* Your goal
Please filter the data down to the lines that include the word "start" and copy them.

* Source material
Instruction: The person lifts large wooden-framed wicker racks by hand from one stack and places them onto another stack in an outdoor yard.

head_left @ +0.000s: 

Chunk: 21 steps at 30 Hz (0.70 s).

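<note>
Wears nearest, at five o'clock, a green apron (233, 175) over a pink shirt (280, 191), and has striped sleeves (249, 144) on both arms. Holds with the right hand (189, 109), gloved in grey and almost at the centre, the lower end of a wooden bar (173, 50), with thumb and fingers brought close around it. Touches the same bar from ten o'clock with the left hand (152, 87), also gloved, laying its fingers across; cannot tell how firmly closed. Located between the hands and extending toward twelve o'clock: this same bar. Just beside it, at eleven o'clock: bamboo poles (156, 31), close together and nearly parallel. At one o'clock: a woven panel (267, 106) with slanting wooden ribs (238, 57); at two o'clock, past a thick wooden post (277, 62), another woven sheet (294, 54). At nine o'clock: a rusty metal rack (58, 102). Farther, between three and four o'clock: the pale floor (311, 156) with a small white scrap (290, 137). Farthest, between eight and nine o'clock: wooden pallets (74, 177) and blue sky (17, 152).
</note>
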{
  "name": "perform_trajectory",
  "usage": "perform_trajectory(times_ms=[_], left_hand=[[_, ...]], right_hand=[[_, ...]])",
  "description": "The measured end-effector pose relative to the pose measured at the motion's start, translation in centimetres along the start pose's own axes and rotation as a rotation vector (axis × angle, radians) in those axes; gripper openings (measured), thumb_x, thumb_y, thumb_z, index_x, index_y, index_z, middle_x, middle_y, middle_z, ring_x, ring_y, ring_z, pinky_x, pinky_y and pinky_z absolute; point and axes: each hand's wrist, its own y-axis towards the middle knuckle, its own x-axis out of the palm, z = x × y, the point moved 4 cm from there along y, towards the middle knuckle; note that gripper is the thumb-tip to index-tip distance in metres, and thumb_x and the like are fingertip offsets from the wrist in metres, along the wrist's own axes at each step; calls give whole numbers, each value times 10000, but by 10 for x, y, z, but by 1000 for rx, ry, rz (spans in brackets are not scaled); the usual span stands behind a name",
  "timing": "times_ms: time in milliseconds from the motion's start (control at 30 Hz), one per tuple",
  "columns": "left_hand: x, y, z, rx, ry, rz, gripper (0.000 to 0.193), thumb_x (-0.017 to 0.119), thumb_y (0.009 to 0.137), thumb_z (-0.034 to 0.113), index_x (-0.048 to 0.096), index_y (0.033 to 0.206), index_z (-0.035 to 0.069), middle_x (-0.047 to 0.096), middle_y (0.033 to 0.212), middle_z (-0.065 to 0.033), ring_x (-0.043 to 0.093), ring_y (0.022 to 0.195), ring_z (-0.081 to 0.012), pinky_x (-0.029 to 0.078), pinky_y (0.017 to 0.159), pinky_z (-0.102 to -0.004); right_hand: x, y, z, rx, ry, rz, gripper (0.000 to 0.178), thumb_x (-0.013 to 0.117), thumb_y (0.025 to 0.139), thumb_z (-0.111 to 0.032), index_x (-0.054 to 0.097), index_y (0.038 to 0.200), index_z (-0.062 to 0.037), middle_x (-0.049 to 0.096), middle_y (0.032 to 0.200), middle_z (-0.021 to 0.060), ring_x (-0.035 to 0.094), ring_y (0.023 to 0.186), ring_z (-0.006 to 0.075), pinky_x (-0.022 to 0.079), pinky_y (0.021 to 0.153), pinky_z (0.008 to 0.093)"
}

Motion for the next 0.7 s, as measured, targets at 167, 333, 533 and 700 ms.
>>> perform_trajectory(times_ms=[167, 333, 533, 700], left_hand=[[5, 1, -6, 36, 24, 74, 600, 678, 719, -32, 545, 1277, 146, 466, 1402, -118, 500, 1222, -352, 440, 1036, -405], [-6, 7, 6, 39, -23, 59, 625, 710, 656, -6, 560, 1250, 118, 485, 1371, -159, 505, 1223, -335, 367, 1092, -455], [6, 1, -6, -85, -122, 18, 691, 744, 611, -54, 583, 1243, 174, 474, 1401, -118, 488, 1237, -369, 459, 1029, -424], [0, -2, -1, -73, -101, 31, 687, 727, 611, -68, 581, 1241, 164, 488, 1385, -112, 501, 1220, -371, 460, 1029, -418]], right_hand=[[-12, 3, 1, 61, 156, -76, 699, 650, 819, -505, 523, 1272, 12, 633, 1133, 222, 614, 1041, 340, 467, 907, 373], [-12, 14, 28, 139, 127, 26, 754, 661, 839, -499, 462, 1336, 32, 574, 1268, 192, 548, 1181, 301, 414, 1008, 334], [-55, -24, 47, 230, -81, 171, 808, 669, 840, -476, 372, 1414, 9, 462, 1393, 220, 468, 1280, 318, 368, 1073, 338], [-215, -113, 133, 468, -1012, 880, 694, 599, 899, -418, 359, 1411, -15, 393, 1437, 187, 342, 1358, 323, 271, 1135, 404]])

* Solution
  "description": "The measured end-effector pose relative to the pose measured at the motion's start, translation in centimetres along the start pose's own axes and rotation as a rotation vector (axis × angle, radians) in those axes; gripper openings (measured), thumb_x, thumb_y, thumb_z, index_x, index_y, index_z, middle_x, middle_y, middle_z, ring_x, ring_y, ring_z, pinky_x, pinky_y and pinky_z absolute; point and axes: each hand's wrist, its own y-axis towards the middle knuckle, its own x-axis out of the palm, z = x × y, the point moved 4 cm from there along y, towards the middle knuckle; note that gripper is the thumb-tip to index-tip distance in metres, and thumb_x and the like are fingertip offsets from the wrist in metres, along the wrist's own axes at each step; calls give whole numbers, each value times 10000, but by 10 for x, y, z, but by 1000 for rx, ry, rz (spans in brackets are not scaled); the usual span stands behind a name",
  "timing": "times_ms: time in milliseconds from the motion's start (control at 30 Hz), one per tuple",

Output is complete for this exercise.